# 1 1/2” boring bar used for boring a atv cylinder



## Alcap (Jun 8, 2021)

I wanted to try boring a cylinder knowing that it probably wouldn’t clean up the damage completely . The bore is about 2.650” and 4.5 + long . I had an old axle from a Power King tractor , learned the hard way it was case harden , I broke a tap off in a hole close to the edge . The holder is 4140 I found at the scrape yard . A “ V” was machined at the spindle center line so different size bars could be made to use the same holder . A 3/4” bolt and matching T slot made for the compound .  The bolt was used to get the job done but since a shorter stud was installed


----------



## Alcap (Jun 8, 2021)

You’ll notice the bar has a flat milled on it , that was because the tool holder was only that tall and needed room to drill and tap for the clamping plate


----------



## Ulma Doctor (Jun 8, 2021)

nice work! 
sure looks like it will not be deflecting, like smaller bars would!!!


----------



## markba633csi (Jun 8, 2021)

Cool tool!
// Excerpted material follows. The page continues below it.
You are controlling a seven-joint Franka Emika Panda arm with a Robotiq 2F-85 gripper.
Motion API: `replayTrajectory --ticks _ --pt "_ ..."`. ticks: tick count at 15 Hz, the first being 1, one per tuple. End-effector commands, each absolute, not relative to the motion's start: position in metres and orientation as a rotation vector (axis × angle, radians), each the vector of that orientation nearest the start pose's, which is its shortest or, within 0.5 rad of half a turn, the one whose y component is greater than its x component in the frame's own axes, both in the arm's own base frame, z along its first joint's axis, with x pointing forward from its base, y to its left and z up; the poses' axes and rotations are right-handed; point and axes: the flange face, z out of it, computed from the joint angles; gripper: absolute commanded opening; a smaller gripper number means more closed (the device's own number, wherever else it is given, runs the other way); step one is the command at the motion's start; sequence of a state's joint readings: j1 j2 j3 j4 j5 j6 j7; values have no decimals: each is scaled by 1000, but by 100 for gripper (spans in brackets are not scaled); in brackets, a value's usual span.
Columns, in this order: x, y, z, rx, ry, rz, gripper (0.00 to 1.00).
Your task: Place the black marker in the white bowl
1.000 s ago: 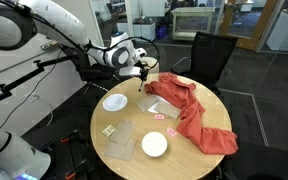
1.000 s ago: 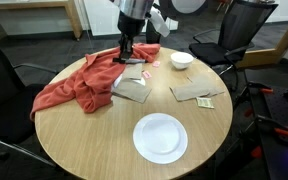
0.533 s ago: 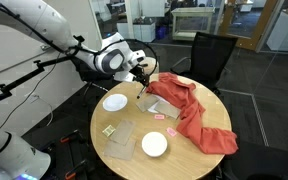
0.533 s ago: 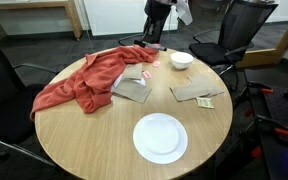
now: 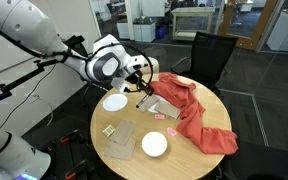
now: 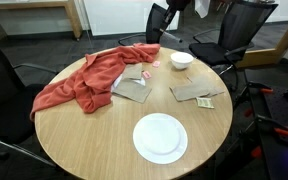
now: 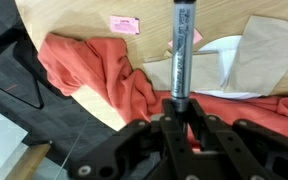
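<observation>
Exterior view, reading left to right across the round wooden desk (image 5: 189,160).

- Left: robot arm (image 5: 44,40) reaches in from the far left.
- The white bowl (image 5: 114,102) sits on the far-left part of the desk, nothing in it.
- Nearer the front, left of centre: 1 small yellowish tag (image 5: 110,130) and flat brown paper pieces (image 5: 121,140). Just right of them is 1 white plate (image 5: 154,144).
- The pincer (image 5: 144,88) hangs above the desk, just right of the bowl and at the left end of the red cloth (image 5: 199,115).
- Wrist view: both fingers are closed tight on the base of the black marker (image 7: 183,45). The marker's barrel sticks straight out from between them.
- The marker is off the desk surface and outside the bowl. Below it in the wrist view are the red cloth and a pale sheet (image 7: 209,70).
- 1 small pink card (image 7: 124,25) lies on bare wood to the left of the marker.
- Right: the cloth is bunched across the right half of the desk.
- Beyond the far-right edge stands 1 black chair (image 5: 212,55).
</observation>
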State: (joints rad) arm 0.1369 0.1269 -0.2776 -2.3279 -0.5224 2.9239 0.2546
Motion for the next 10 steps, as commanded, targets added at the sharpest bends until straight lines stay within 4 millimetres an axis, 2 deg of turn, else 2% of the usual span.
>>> replayTrajectory --ticks 1,2,3,7,8,10 --pt "526 -63 344 -3274 4 -849 5" --pt "541 -59 336 -3294 -65 -803 5" --pt "539 -63 337 -3297 -49 -806 20" --pt "539 -59 333 -3298 -60 -797 20" --pt "539 -59 333 -3298 -60 -796 5" --pt "547 -72 338 -3353 81 -809 5"
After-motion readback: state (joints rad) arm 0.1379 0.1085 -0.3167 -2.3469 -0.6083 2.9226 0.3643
Did you ultimately get the ATV in question running again?
-Mark


----------



## BWSmith (Jun 8, 2021)

Nice,and very neat photo log. Thanks for sharing.


----------



## Ulma Doctor (Jun 8, 2021)

Honda TRX250 barrel????


----------



## Alcap (Jun 23, 2021)

Sorry I missed your question , no Suzuki Quadrunner 250 ,


----------